# WORK ORDER
Copy out each line of the data that includes the string "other".

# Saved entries

____________________

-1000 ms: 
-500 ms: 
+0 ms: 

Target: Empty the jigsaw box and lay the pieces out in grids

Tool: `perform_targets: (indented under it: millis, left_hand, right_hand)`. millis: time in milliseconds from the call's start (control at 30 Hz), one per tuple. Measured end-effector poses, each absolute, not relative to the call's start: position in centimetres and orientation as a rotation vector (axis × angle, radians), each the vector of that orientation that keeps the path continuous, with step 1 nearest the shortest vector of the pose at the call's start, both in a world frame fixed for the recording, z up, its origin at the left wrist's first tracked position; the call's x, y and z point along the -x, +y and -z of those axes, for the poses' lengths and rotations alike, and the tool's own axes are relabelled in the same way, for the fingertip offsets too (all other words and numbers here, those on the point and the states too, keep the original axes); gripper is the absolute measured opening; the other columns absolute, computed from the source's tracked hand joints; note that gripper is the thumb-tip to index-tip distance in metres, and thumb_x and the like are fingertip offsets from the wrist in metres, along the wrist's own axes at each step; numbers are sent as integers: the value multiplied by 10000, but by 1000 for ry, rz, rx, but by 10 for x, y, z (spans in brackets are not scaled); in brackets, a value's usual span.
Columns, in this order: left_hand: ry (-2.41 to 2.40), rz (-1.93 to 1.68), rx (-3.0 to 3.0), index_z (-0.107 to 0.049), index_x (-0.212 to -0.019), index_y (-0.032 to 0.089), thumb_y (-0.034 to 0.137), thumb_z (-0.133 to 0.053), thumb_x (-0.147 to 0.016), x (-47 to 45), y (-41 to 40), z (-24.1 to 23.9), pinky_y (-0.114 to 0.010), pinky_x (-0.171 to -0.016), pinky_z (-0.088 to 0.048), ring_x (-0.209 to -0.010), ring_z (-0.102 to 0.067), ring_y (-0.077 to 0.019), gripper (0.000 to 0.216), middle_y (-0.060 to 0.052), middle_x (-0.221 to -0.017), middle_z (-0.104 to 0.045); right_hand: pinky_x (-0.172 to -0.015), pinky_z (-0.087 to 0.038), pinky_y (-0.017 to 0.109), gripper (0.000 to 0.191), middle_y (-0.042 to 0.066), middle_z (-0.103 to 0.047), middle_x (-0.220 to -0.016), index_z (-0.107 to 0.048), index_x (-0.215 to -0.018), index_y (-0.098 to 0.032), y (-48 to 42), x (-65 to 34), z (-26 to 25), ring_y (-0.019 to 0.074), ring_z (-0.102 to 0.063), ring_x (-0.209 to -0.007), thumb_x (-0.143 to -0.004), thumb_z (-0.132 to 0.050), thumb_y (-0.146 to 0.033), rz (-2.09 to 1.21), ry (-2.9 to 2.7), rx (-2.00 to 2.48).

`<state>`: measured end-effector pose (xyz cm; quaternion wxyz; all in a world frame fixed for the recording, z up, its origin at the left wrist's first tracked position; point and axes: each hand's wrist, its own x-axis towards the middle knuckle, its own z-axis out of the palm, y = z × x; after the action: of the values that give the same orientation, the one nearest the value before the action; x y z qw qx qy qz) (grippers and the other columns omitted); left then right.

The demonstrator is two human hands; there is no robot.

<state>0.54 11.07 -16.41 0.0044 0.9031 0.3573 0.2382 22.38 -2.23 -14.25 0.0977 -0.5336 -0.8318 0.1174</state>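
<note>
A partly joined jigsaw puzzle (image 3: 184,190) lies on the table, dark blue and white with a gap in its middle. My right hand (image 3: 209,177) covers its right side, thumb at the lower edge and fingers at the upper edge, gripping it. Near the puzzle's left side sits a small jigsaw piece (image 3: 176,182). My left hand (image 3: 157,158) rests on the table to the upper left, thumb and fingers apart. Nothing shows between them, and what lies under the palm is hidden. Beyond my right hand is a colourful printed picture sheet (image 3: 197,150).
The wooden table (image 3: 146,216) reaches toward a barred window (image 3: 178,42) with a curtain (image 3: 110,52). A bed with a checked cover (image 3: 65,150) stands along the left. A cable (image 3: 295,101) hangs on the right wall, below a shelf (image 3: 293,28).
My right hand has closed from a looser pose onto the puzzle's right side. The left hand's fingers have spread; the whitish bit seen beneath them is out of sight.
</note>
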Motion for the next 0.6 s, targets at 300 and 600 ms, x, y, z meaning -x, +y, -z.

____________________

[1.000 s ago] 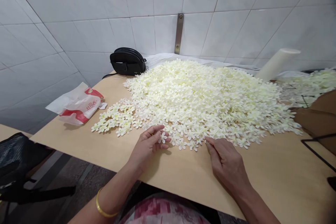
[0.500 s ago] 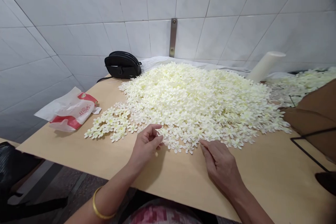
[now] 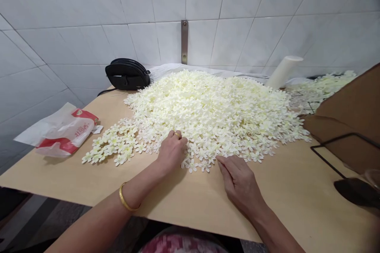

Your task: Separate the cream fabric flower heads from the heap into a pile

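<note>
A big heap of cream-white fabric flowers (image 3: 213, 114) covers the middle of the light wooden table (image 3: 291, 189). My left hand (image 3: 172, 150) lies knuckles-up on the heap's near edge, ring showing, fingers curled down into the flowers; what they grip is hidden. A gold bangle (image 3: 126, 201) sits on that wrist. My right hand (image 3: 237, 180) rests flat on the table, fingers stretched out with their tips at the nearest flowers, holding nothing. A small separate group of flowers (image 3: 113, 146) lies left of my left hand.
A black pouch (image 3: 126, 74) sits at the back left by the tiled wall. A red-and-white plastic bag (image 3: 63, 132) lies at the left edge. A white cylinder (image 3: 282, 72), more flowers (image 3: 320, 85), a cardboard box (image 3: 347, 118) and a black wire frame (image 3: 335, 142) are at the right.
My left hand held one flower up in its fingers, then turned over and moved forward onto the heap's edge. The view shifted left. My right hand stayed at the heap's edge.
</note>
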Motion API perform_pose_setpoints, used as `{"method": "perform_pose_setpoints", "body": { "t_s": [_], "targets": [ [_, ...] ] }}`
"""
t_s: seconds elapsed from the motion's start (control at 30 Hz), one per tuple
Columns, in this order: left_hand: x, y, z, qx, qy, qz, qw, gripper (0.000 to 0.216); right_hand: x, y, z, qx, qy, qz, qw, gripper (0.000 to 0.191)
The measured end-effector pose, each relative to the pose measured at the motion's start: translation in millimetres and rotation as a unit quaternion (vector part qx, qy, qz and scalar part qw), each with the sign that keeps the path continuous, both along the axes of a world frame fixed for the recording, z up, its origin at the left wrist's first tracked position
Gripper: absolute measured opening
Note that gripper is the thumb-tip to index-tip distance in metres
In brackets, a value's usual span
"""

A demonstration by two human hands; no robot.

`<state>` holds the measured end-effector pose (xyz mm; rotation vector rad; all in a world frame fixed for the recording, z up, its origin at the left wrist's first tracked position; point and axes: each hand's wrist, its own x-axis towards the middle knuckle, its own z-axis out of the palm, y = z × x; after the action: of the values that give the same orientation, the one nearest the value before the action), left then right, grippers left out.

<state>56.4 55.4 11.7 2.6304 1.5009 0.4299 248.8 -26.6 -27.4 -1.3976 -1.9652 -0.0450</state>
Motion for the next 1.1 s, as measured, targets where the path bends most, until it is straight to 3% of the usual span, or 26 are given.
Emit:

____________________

# PROBLEM SOLUTION
Tool: `perform_targets: (indented under it: millis, left_hand, right_hand)`. millis: time in milliseconds from the call's start (control at 30 Hz), one per tuple. Measured end-effector poses, each absolute, not relative to the call's start: position in centimetres and orientation as a rotation vector (axis × angle, radians), each the vector of that orientation that keeps the path continuous, with step 1 nearest the shortest vector of the pose at the call's start, both in a world frame fixed for the recording, z up, its origin at the left wrist's first tracked position; the call's x, y and z point along the -x, +y and -z of those axes, for the poses' lengths and rotations alike, and the tool's own axes are relabelled in the same way, for the fingertip offsets too (all other words and numbers here, those on the point and the states too, keep the original axes); gripper is the absolute measured opening; the other columns absolute, computed from the source's tracked hand joints; note that gripper is the thumb-tip to index-tip distance in metres, and thumb_x and the like are fingertip offsets from the wrist in metres, along the wrist's own axes at each step; numbers are sent as integers: the value multiplied by 10000, but by 1000 for ry, rz, rx, but by 10 for x, y, z (spans in brackets are not scaled); in brackets, a value's usual span.
`<state>`: measured end-effector pose (xyz cm; quaternion wxyz; all in a world frame fixed for the recording, z up, its origin at the left wrist's first tracked position; point and axes: each hand's wrist, its own x-axis towards the middle knuckle, its own z-axis out of the palm, y = z × x; after the action: of the values that give the same orientation, the one nearest the value before the action; x y z qw qx qy qz) (grippers and the other columns omitted); left then right.

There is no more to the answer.